Hannah is an immigration attorney in private practice at Owings MacNorlin Immigration Law in Atlanta, Georgia. Hannah has practiced immigration law since graduating from Georgia State University College of Law in 2012, first at Catholic Charities Atlanta from 2012 until 2015, and then at the Latin American Association from 2015 until August of 2018. Prior to attending law school, Hannah was a Bilingual Victim’s Advocate in the Fulton County Solicitor’s Office and a Victim’s Advocate in a domestic violence shelter with Partnership Against Domestic Violence. Hannah majored in Latin American Studies at Earlham College and participated in the Border Studies Program in 2000, where she lived with a host family in Ciudad Juarez, Chihuahua Mexico and walked across the international bridge daily to attend classes at the University of Texas at El Paso.
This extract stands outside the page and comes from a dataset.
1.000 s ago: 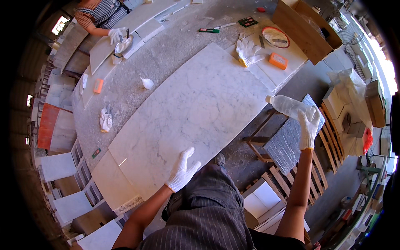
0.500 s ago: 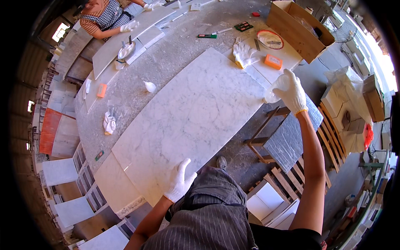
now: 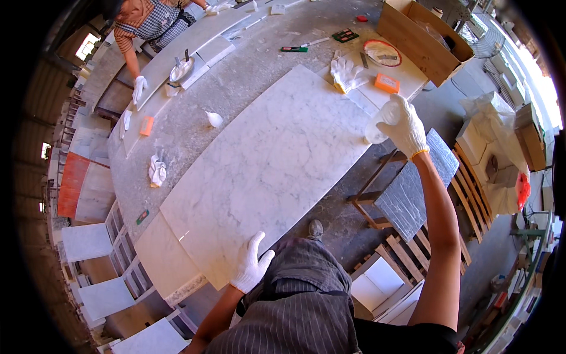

Hannah has served on the Georgia Alabama American Immigration Lawyers Association Pro Bono Committee and serves as the 2018 Citizenship Day committee Chair. She served on the Corporation Board for the American Friends Service Committee from 2007 until 2015. Hannah has presented on immigration law at trainings for the Georgia Bar Association, the Georgia Conference on Children and Families as well as to the Marshall County Alabama Department of Human Resources.
After the family separation crisis in mid-2018, Hannah organized a fundraiser to send immigration attorneys to the US-Mexico border to assist the organizations on the ground working with both the separated families as well as other asylum seekers. Hannah was able to spend a week in El Paso in August working with both Diocesan Migrant and Refugee Services as well as the Annunciation House/ Immigrant Justice Project.
Hannah’s love of immigration and fascination with borders began with to a trip to East and West Germany and Poland in 1989 where she visited the Berlin Wall as it had been for decades, and weeks later traveled back through East Germany days after the wall opened.